The Post-photographic Gesture

The Post-photographic Gesture

Elke Rentemeister

Digitization has changed the uses of audio-visual media through the omnipresence and the coincidence of recording, distribution, and playback devices. Smartphones in particular have enabled the constant and ubiquitous production of still and moving images by everyone.

In the age of these manifold prosumers, distinguishing between artists, media professionals, and amateurs might still indicate varying degrees of craftsmanship but no longer defines the inherent technical or aesthetic quality of the results or the likely size of an audience. Furthermore, smartphones have become universal machines that have long since surpassed their primary function. The audio-visual content of these universal machines is not only characterized by fluctuating borders but has also altered social functions due to the multiplication of still or moving images in everyday communication and an apparent need for shared experiences. The digital image is no longer primarily understood as a document and artefact; instead, it shifts from reminder to communication aid and from shared memory to shared experience. Smartphone photographs approach the spoken or written word in their function and are increasingly used as a message to demonstrate affection or generate togetherness. Camera-based images as a former medium of proof with a capacity of remembrance have turned into a medium of instant, ‘acute’ communication, the mediation of experiences and the ritualized stabilization of social relationships. The photograph becomes a medium of symbolically generalized communication, which not only enables follow-up communication but, by virtue of its ubiquity, demands it.

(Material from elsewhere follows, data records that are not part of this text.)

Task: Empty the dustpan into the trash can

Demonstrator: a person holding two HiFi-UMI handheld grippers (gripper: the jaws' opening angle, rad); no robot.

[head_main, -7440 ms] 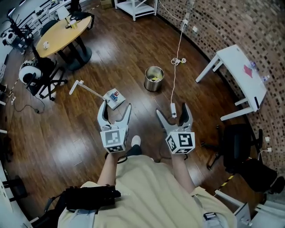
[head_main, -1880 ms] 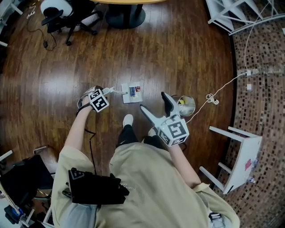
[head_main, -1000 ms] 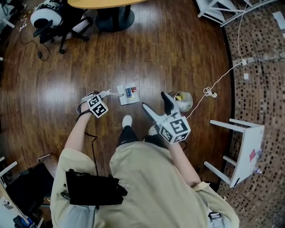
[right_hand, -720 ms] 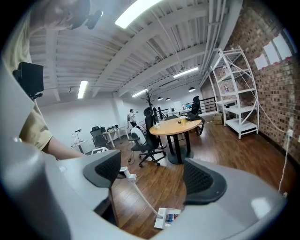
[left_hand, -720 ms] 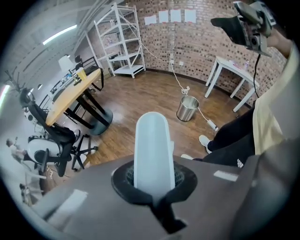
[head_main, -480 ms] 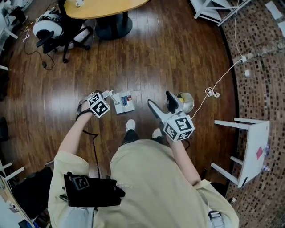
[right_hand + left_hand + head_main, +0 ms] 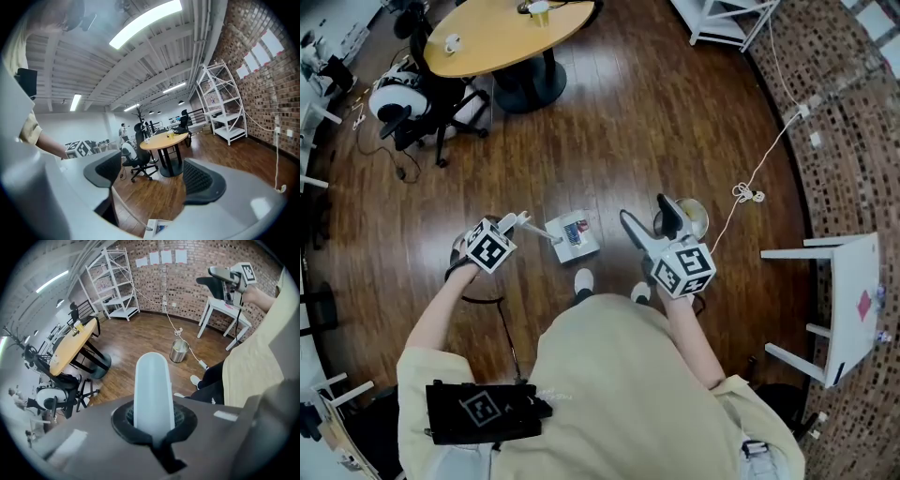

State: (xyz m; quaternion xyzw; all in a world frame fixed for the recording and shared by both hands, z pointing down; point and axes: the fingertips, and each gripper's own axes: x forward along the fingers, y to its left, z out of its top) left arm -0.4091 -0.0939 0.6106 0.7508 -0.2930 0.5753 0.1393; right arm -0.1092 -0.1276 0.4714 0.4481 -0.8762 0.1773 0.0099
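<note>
Across the head view, dark wooden floor [image 7: 694, 103] fills most of the frame.

- Trash can [image 7: 692, 217]: small round metal can, just right of centre, partly hidden behind the right gripper [image 7: 645, 211]. Also in the left gripper view, centre of frame [image 7: 178, 351].
- Dustpan [image 7: 578, 236]: white, at centre, just above the person's shoes. Coloured scraps lie in it. It sits left of the can, near but not over it. Whether it is clear of the floor, I cannot tell.
- Right gripper: jaws narrowly apart and just been closing. The right gripper view shows only air between the pads [image 7: 201, 180]; the dustpan peeks in at the bottom edge [image 7: 157, 228].
- Left gripper [image 7: 511, 225]: jaws clamped together on the dustpan's long white handle [image 7: 151, 390], whose rounded end stands up between them.

Step in hand (judgement): carrying the loaded dustpan toward the can; emptying not yet begun.

Next move calls for bringing the pan rightward until its lip is over the can's mouth, keeping it level so the scraps stay in. Then tip by the handle. The right gripper must clear the can, or steady the pan.
</note>
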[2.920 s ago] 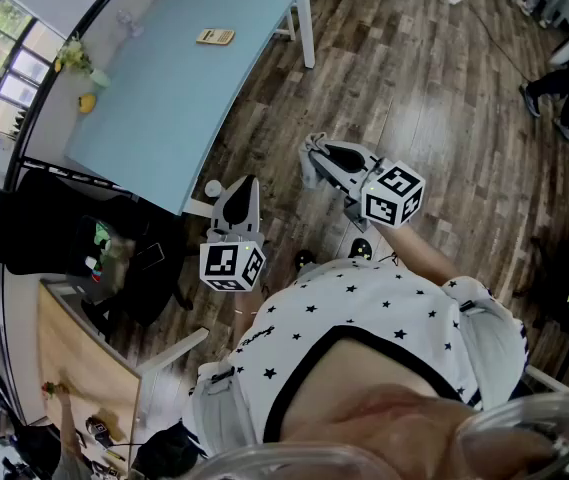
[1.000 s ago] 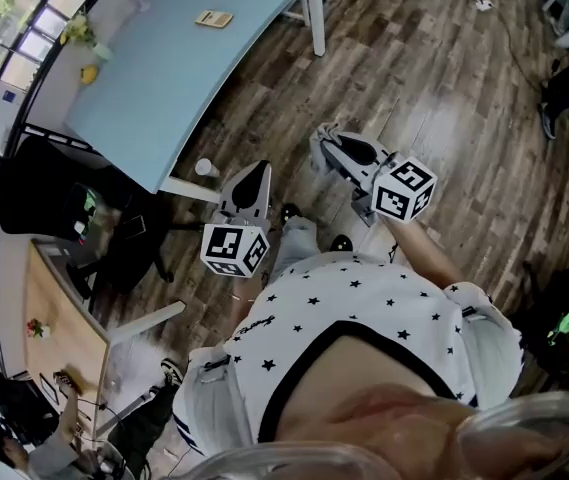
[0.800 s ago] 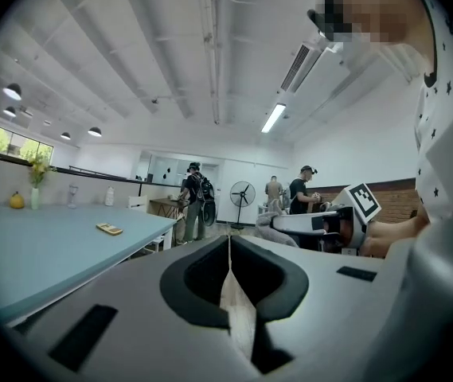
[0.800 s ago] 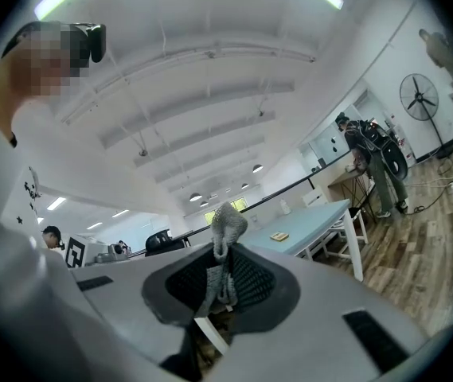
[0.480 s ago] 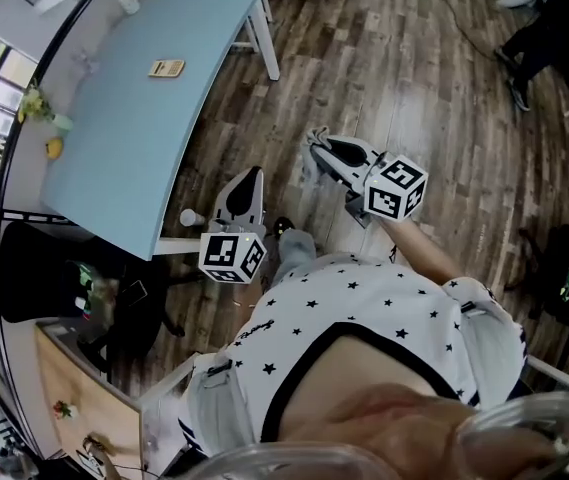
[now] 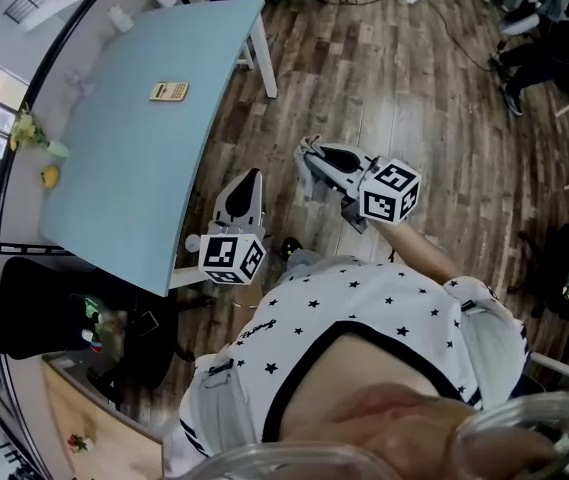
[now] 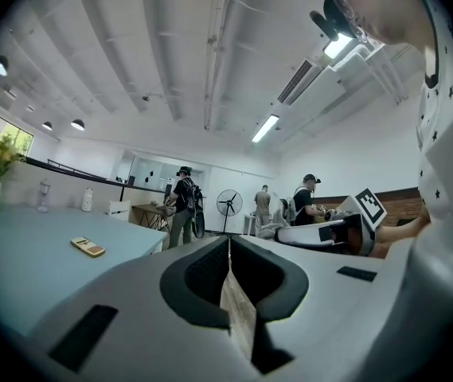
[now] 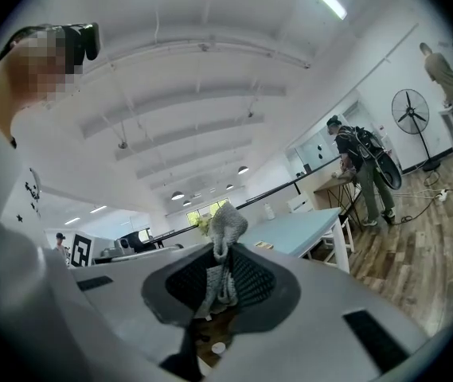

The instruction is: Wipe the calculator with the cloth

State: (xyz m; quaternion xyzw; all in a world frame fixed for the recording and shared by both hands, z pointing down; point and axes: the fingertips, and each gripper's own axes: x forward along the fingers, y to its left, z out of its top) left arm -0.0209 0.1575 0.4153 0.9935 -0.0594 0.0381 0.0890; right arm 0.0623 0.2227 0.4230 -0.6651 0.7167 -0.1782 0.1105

This subproject assumes that photography has a particular status as a paradigmatic medial form whose specific mode of presentation and interaction remains stable across media; a mode termed a post-photographic ‘gesture’. Unlike the photographic ‘act’ of Dubois, which describes a gesture limited to the pictorial gaze, it involves momentariness and division of experiences in which the ‘performance of the self’ is but one of many. Also in the progressive dissolution of diversified media categories through aesthetic, technical, and economic adjustment processes, the gesture thus understood remains a stable symbolic suggestion for the production of meaning. The thesis of this subproject is the following: photography forms a central medium of social action whose aesthetics and practices are inscribed in other technical image media in the form of post-photographic gestures, particularly evident in the ritualized use of the smartphone as a universal machine.